そのうちクラスが煩くなり始め、予鈴もなった。今日は来ないのか?それとも、まさかもう始まっているんじゃないだろうな!?俺がかなり焦り始めたとき、教室のドアが勢いよく開かれた。
「おっはよォーっす!」
入ってきたのは待っていた須田だった。頭に保冷剤。腕にはどでかい水筒。夏服か?と言いたくなるほど折られたシャツ。間違いない。本物だ。
「颯、大丈夫なの?」
「うん、へーきへーき!保冷剤あるし」
「もおーー心配したんだよ!あの後とか!」
「あの後…?お、おお?ワリワリー」
こいつ絶対わかってねぇ…あ、チャイム鳴ってる。本人なんともないみたいだし、後はアクションがあるまで監視作業を続ける。
…
放課後。未だアナザーはアクションを起こしてこない。御堂とジェミニの予測は外れたんだろうか。あいつルンルン気分でどっかいっちまうぞ。昨日と同じ様に志賀と御堂と合流し、今は隠れて須田を見張っている。しばらく見ていると、スキップしながら昨日と同じルートを辿る須田の頭に、紙飛行機が刺さった。
「いたぁ!?ってこれ、水野か!出てこーい!」
「うちは何処にでもいるのだ」
「うわびっくりした。出てこいって言っといてアレだけど。で、なんか用ー?」
「用は昨日のお前がうちに頼んでった。『熱でぼんやりして明日には覚えてないだろーけど、これ見せたらわかる。渡しといて』って」
「紙飛行機にすんなや!これだから水野はー」
須田は地面に落ちた紙飛行機を拾い、読み上げる。
「『屋上に来い』…?」
「なんかあんの?」
「んー、わかんない!けど行ってみりゃわかるっしょ!つーわけで部活遅れるわー」
「んー」
あいつら同じ部活だったのか…って、見事に屋上に誘き出されてますやん。これは相手が賢いというか、須田がアホというか…
「先回りするぞ」
「あ、あぁ」
須田より俺たちの方が校舎に近い。これなら、問題無く先回りできそー…
「ちょっと、そこの3人!貴方達ですよ!」
物陰を出た所で、鋭い声に呼び止められた。振り返ると、眼鏡パンツルックの女…生徒?が腰に手を当ててこちらを睨んでいる。
「貴方達、昨日目撃情報が出たストーカーですね!?」
「えあぁ!?ち、違いますよ!」
「いいえ…私の目は誤魔化せません。特に貴方、女子トイレ付近での目撃情報もあるんですけど、どうなってるんですか!」
やっぱ見られとるやないかいーーーーッッ!!見張りは任せろって言ったよなぁ!?後方をちらっと見ると、志賀は素知らぬ顔で突っ立って、御堂は顔を手で隠している。まるで泣いているかのように。…え?マジ泣きしてない?
「え、ちょ、御堂くん?」
「御堂くん、泣いたって無駄ですからね。生徒会は厳しいんですから!さぁ、ついて来てもらいますよ!」
眼鏡女子の手が俺の腕に伸びる。くそ、こんなところで捕まるわけには…!あと少しで掴まれる、というところで、遠くから悲鳴が聞こえてきた。

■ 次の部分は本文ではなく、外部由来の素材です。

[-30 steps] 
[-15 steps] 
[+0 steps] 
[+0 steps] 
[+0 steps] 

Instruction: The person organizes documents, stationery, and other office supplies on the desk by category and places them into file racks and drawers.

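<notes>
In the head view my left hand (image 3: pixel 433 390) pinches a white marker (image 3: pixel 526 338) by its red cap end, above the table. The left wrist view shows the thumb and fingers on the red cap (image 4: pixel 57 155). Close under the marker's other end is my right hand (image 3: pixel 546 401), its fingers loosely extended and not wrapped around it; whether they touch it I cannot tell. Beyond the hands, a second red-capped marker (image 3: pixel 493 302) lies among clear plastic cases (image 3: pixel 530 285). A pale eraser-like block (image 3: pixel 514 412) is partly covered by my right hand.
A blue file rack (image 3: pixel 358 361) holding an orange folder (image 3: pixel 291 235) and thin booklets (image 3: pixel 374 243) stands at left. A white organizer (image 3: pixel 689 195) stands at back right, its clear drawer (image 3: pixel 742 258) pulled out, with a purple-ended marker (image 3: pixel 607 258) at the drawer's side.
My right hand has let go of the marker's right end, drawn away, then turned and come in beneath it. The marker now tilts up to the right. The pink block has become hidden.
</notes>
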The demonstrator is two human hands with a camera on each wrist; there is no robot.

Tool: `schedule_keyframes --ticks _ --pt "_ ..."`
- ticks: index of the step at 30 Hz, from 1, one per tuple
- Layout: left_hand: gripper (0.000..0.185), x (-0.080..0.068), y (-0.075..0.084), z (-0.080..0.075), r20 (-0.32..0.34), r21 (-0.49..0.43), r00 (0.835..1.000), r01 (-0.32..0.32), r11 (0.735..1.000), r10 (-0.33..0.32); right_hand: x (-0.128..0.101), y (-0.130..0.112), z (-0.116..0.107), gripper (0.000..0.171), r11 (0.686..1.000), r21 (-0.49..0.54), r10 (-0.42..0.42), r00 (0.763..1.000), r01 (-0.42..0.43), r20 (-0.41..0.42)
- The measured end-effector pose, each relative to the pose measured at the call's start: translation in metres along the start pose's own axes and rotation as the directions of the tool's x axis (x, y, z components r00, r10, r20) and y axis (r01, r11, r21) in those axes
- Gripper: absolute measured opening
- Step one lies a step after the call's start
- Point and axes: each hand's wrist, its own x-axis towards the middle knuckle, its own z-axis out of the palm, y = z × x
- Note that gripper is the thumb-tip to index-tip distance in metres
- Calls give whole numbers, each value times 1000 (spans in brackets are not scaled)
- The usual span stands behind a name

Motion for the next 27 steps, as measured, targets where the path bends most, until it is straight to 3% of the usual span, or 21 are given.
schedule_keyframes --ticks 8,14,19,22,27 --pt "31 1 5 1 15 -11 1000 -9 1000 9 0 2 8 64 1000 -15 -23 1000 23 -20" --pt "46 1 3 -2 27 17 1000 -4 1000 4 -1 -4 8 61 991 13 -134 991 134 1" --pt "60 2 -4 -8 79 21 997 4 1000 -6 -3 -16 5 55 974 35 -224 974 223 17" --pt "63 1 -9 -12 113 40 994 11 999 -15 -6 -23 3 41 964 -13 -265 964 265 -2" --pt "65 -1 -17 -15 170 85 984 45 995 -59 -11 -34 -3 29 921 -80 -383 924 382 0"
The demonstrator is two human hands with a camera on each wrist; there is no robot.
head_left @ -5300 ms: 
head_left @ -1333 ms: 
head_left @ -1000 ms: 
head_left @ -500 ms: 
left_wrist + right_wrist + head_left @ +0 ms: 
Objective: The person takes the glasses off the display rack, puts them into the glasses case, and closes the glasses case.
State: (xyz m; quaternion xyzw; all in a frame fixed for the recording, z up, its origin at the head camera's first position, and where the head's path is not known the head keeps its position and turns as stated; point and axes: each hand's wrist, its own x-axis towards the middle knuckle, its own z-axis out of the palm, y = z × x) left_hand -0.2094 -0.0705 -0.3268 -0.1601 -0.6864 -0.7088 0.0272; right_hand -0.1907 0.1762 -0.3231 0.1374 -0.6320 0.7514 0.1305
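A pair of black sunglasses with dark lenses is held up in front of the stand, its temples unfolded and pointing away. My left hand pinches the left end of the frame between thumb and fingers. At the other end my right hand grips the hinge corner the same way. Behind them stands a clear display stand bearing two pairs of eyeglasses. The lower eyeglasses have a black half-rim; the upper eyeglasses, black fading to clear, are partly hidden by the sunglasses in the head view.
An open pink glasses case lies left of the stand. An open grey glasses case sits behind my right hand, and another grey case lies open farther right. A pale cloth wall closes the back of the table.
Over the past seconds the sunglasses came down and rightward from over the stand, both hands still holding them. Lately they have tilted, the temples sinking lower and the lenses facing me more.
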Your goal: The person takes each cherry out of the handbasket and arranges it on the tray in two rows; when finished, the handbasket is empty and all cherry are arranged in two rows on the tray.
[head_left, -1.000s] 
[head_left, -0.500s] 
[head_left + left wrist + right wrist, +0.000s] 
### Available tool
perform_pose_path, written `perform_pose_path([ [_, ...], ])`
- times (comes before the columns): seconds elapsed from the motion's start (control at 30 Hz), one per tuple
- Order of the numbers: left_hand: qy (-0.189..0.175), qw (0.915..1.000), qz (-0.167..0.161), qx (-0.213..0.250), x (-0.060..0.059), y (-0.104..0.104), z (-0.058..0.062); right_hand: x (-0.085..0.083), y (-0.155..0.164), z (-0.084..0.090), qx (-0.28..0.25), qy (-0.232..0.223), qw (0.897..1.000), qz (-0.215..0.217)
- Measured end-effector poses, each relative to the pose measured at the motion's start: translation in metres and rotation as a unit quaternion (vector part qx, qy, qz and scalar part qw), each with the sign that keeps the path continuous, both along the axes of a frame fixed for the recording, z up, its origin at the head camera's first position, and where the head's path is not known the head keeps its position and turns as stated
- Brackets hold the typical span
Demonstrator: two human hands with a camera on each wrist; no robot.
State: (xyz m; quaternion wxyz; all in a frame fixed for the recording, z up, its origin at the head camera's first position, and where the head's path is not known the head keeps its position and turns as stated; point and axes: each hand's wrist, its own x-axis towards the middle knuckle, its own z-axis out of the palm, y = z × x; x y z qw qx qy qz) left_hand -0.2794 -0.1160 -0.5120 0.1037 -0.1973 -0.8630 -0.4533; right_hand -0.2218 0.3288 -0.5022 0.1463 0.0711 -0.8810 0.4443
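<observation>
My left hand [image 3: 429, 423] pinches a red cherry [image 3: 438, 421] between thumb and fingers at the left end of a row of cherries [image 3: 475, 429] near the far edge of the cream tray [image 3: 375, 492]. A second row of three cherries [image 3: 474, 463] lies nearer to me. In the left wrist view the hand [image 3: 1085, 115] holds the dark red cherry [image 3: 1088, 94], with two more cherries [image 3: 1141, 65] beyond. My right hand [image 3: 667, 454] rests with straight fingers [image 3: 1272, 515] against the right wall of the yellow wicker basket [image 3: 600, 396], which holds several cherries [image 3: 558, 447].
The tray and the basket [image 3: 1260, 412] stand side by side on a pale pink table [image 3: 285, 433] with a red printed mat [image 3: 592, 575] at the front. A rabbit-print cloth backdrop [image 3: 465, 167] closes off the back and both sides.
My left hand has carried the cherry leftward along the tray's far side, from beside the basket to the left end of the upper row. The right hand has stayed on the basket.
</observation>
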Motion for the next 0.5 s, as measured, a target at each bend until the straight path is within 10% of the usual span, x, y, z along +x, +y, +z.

「助けてくれーーーッ!!誰か!出来たら生徒会の人ーッ!」
「…!!あ、貴方達、ここから動かないでくださいよ、いいですね!」
眼鏡女子は悲鳴のした方向へ走っていった。た、助かった…
「今のうちだ。だいぶ遅れてしまったようだな。」
「御堂、お前泣いてたんじゃ…って、お前その目!」
御堂の目は紫と金に光り輝いている。先程は泣いていた訳ではなく、目を泣き真似で隠していたのだろう。
「ジェミニが虫に『模倣』を使って、この場から離脱。この辺は虫が多いから1匹増えたところでどうということは無い。後は遠くでオレに化けああ叫び、再び虫になって戻ってくるという寸法だ」
御堂の目が黒色へと光を失っていく。それは能力の使用が終了し、ジェミニが帰ってきた証だ。
「オレの力を随分喰った事を除けば、最良の選択だった。さあ時間が無い。走れ!」
俺達は屋上まで走った。階段を駆け上がる時、志賀がポツリと零した。
「ずっと、スコーピオンが須田の星座を特定しようとしていた」
「そ、それで、結果は?」
「須田のアホさ加減と、あの膨大な神気の溢れ…この場合熱だが、それから察するに、中にいるのはサジタリウスではないか、ということだ」
「サジタリウス…それを知ってるとどうなる?!」
「奴は強い。それ即ち力の量が多いという事であり、比例してアナザーも強いという事だ。覚悟しておけ」
御本人登場かい。じゃあ最初から出てればよかったんじゃ?とも思うけど、スコーピオンが出てこられたのは屋上の扉が近いからだろう。俺も首からネックレスを外して手に握る。全員の準備が整ったことを確認し、一気に扉を開けた。